Até então, a associação aguarda um posicionamento do executivo estadual, para quem pretende sugerir iniciativas envolvendo o Complexo Teatro Castro Alves. “A gente quer apresentar uma proposta para realização de eventos na Concha Acústica e no Teatro Castro Alves com capacidade reduzida, distanciamento, seguindo os protocolos”, explica Moacyr Villas Boas, acrescentando que a ideia é solicitar também isenção do pagamento da pauta para ocupação destes espaços, com o objetivo de minimizar os impactos para o setor de entretenimento, na retomada das atividades.

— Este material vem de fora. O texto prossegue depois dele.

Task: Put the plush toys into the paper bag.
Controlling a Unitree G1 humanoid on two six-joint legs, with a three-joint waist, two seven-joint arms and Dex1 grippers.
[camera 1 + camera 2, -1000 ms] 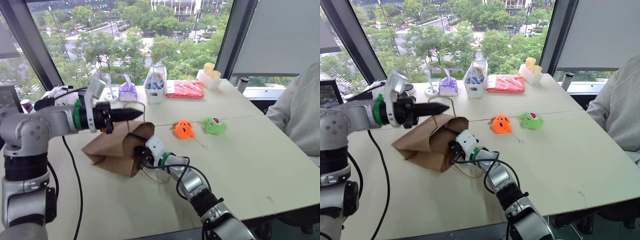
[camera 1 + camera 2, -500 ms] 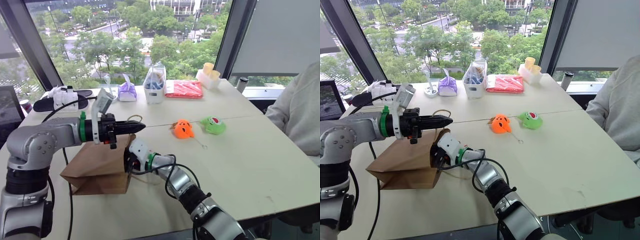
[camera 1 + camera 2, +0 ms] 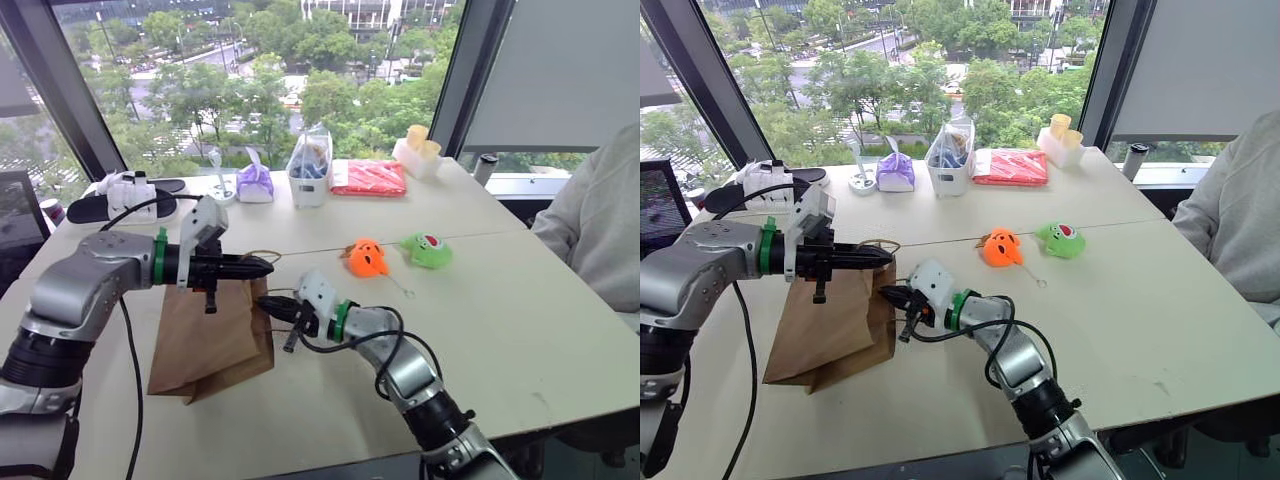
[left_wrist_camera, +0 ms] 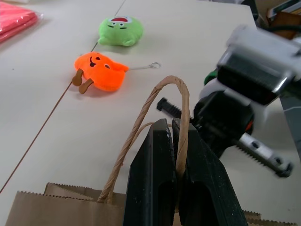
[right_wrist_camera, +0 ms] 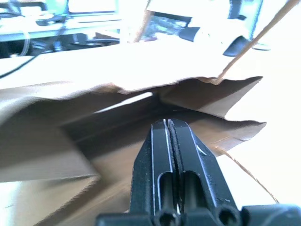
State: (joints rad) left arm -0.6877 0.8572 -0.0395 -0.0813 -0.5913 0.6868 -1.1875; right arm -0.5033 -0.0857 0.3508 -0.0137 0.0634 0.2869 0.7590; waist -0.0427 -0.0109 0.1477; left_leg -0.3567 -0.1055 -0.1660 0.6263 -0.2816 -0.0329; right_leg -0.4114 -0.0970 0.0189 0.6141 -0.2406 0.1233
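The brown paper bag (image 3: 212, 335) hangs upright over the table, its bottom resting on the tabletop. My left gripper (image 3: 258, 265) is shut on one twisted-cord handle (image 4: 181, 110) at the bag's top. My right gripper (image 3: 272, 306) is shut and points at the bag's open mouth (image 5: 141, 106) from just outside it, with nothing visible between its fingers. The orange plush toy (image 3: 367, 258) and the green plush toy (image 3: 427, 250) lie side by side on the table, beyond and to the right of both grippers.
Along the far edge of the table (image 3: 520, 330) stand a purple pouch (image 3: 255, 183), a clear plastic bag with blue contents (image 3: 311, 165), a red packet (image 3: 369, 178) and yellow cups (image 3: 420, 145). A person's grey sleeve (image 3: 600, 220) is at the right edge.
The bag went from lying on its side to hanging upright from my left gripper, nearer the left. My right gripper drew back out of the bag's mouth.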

Isto porque os custos operacionais dos eventos com capacidade reduzida e protocolos sanitários mais rígidos são mais elevados.

 

“A partir do momento que a gente conseguir desenhar e fazer esses eventos teste mostrando que não houve impacto negativo [referente às contaminações pelo novo coronavírus], isso vai gerar segurança para que os demais espaços da Bahia também voltem a funcionar seguindo os mesmos parâmetros”, prevê.